# TASK DETAILS
Will you output all of the data below exactly, omitting the images?

# PROVIDED DATA
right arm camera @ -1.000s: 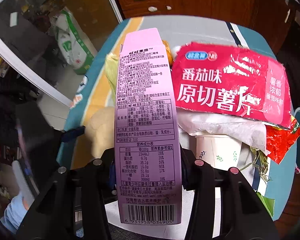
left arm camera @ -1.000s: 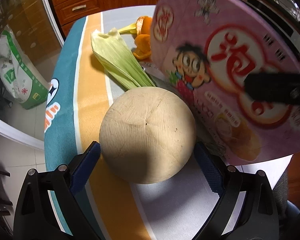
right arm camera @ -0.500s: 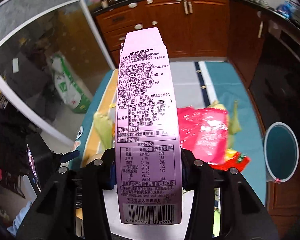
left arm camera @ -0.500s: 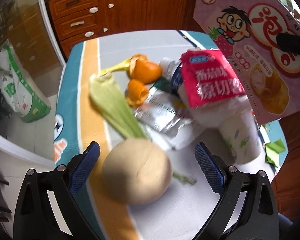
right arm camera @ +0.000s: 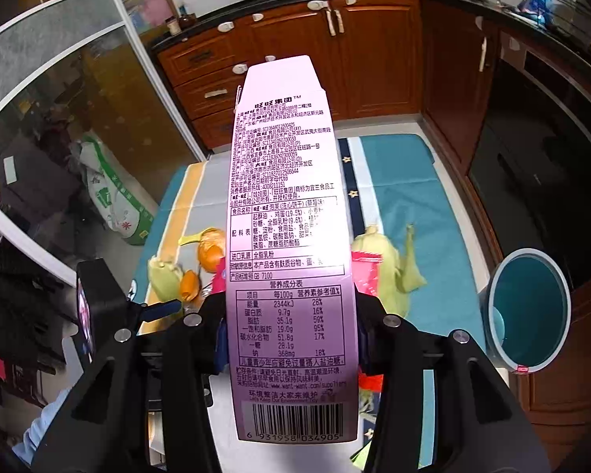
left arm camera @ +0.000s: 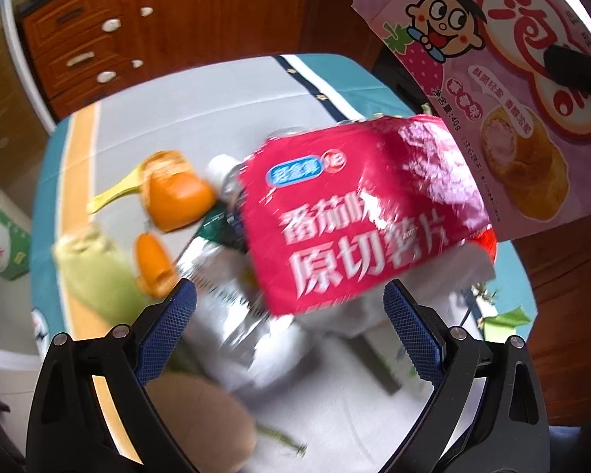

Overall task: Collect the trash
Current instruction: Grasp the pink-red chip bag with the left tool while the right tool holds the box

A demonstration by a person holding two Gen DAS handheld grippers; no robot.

# THE ANSWER
right arm camera @ -1.000s: 
left arm camera @ -1.000s: 
right arm camera @ -0.500s: 
left arm camera @ -0.500s: 
right arm camera @ +0.000s: 
left arm camera @ +0.000s: 

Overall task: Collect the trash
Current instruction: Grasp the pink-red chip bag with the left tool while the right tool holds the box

A demonstration by a person holding two Gen DAS handheld grippers; no robot.

This answer is complete as it stands.